Для того, чтобы его Сидни когда-нибудь сподобился этих великих благ, Уильям Дау трудился не покладая рук, отказывая себе во многом и уповая на милость божию. Во всем, что касается будущего их сыновей, американцы столь же героически честолюбивы, как и шотландцы, и порой столь же беззастенчивы и неразумны. Уильям обижался и нередко зло пилил сына: как это Сидни, «пентюх этакий, не понимает, что родители из кожи вон лезут, ничего для него не жалеют». Когда однажды они пригласили на обед знаменитого врача из Колумбия-Хайтс,[3] Сидни только глазел на гостя и даже не пытался произвести на него хорошее впечатление.
— Срам да и только! Ни дать ни взять один из моих мужланов-братцев, которые до сих пор топают по двору с навозными вилами! И что из тебя только выйдет! — бушевал Уильям.
— Мне бы возчиком… ломовым, — промямлил Сидни.
И все-таки даже в этом случае напрасно Уильям выпорол его. После этого мальчик стал еще угрюмее.
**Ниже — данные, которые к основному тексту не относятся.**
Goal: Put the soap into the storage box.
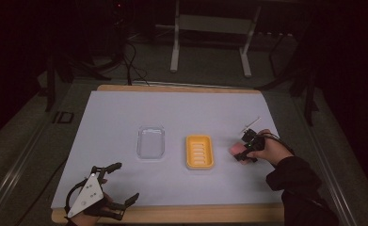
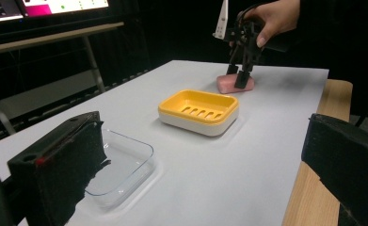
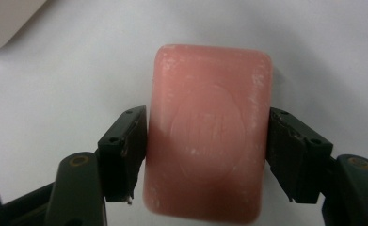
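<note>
Right gripper view: we see the right gripper [image 3: 209, 155] clamped on the pink soap bar [image 3: 210, 127] at center frame; the left gripper [image 2: 205, 188] stands apart.

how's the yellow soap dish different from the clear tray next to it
The soap dish is opaque yellow on a white base; the clear tray is see-through. The soap dish has slots in its floor; the clear tray has a plain smooth floor. The soap dish lies nearer the pink soap, the clear tray farther from it. Both are empty, rounded rectangles lying flat on the white table.
</note>
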### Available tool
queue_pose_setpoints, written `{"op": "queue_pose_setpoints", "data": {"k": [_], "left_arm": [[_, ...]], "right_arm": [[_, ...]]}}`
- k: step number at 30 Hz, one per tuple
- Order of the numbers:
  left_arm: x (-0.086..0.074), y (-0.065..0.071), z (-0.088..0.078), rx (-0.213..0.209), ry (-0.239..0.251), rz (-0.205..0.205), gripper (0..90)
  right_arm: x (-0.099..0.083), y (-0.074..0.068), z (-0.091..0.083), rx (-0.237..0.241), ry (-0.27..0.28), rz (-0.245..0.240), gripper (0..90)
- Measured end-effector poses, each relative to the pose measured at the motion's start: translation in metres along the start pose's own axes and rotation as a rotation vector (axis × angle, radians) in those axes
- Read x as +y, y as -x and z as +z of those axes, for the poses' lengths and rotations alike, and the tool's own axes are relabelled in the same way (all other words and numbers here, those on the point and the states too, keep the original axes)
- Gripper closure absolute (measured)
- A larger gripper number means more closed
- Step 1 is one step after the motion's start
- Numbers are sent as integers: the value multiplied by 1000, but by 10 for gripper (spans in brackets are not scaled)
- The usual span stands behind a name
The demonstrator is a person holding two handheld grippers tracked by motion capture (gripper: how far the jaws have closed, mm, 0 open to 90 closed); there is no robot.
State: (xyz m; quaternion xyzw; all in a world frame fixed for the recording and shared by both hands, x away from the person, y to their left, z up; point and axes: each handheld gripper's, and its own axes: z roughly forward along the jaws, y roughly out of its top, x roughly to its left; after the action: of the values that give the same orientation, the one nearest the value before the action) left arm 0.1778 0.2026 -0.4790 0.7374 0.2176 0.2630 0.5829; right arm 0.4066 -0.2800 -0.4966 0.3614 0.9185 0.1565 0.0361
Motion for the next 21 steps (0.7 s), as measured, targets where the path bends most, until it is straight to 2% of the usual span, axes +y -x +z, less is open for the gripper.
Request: {"op": "queue_pose_setpoints", "data": {"k": [10, 15, 18, 21], "left_arm": [[0, 1, 0, 4, 1, 6, 6], [0, 1, 0, 2, -1, 7, 6], [0, 2, 0, 2, -3, 10, 6], [0, 1, 0, 5, -3, 8, 6]], "right_arm": [[5, 0, 6, -9, -50, -19, 350], [7, -7, 8, -53, -82, -50, 366], [9, -9, 8, -72, -102, -11, 377], [9, -12, 7, -92, -108, 51, 379]]}}
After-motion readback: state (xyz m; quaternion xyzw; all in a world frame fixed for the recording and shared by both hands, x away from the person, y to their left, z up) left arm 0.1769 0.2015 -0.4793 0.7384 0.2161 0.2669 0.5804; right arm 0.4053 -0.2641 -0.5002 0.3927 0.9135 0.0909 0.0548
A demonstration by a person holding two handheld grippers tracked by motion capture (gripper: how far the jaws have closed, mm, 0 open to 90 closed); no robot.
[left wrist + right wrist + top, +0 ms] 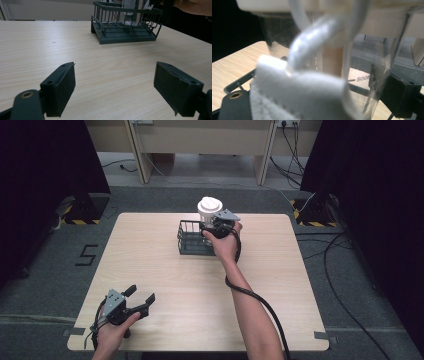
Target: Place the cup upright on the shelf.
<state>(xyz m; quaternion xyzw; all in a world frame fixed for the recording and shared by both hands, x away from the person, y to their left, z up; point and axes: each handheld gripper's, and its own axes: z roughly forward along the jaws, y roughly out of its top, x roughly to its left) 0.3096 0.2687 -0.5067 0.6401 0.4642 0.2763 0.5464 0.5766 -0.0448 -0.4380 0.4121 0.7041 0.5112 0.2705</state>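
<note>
A clear measuring cup [210, 210] with a white lid stands over the dark wire basket [189, 240] at the table's [165, 285] far middle, pinched by the right gripper [216, 224]. Near left, the left gripper [140, 300] rests spread, holding nothing.

Cup [210, 209] in front of right gripper [214, 226]: white lid, clear wall, grey "500" print low on side; white fuzzy strap [299, 100] across near jaw.
Wire basket [192, 240] below right gripper: dark grey-green.
Both grippers: black, 2 black jaws each, grey plate on top; left gripper [137, 299] same.
Table [165, 280] under left gripper: pale wood grain.
Floor beyond: grey carpet, black "5" mark [86, 255] to left, yellow-black striped pads [80, 221].
</note>
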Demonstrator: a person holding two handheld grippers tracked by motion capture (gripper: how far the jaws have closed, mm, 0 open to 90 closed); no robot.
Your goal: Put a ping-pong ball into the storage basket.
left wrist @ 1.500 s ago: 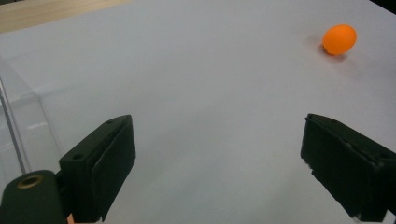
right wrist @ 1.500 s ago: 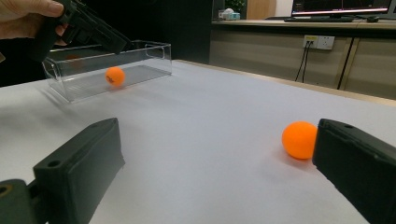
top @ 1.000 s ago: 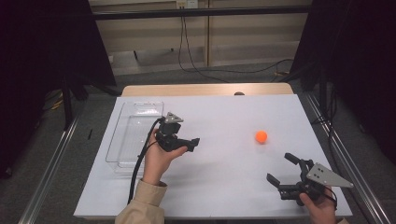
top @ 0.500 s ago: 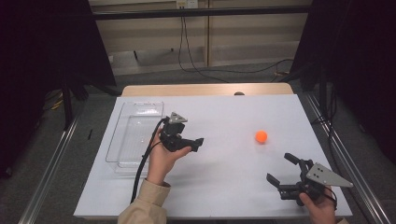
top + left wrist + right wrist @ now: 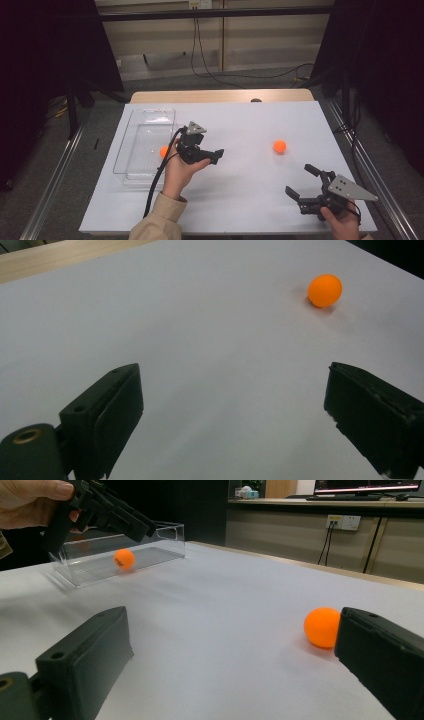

Самыми светлыми воспоминаниями Сидни Дау, которому теперь исполнилось шестнадцать лет, были воспоминания о поездках в Вермонт на ферму деда, а в последний раз он был там семь лет назад. В памяти Сидни ферма осталась страной чудес, где обитали диковинные, занятные звери: коровы, лошади, индюки. Сидни тянуло туда, но отец, как видно, терпеть не мог деревни. В Бруклине, если не считать городских конюшен да увлекательных перестрелок камнями, заложенными в снежки, все было противно Сидни. Он ненавидел школу, где ему приходилось втискивать свои длинные ноги под низенькую парту, где он часами глядел мимо учебника географин или с тупой злобой рассматривал бакенбарды Лонгфелло, Лоуэлла[4] и Уитьера,[5] где сердитые учительницы старались втолковать ему, как важно, что А идет быстрее, чем Б, к городу X, еще менее интересному для него, чем Бруклин. Он ненавидел чистые жесткие воротнички и кусачее шерстяное белье, неизменных спутников воскресной школы. Он ненавидел и душные летние вечера, когда от мостовых пахло асфальтом, и холодные зимние вечера, когда на мостовых скользили ноги.
Но он не сознавал, что ненавидит город. Он искренне считал, что отец прав: должно быть, он в самом деле непослушный, неблагодарный мальчишка; и душа его оставалась смиренной, хотя внешне он был неласков и замкнут.
И вот в шестнадцать лет ранним июньским утром на ферме деда Сидни внезапно пробудился к жизни.
Отец отправил его на лето в Вермонт, вернее, сослал его туда в наказание, промолвив сурово: «Вот как поживешь в этой старой лачуге, да поработаешь в поле, да будешь вставать чуть свет, не то, что здесь: лежите, мол, ваше величество, в постели, пока не соблаговолите разрешить горничной прислужить вам, — вот тогда, голубчик мой, оценишь и настоящий дом, и школу, и церковь». Отец говорил так уверенно, что Сидни и сам не ждал от фермы ничего хорошего и всю дорогу, сидя в вагоне для курящих, в едком табачном дыму, чуть не ревел от огорчения, пока поезд медленно тащился, останавливаясь на каждом полустанке.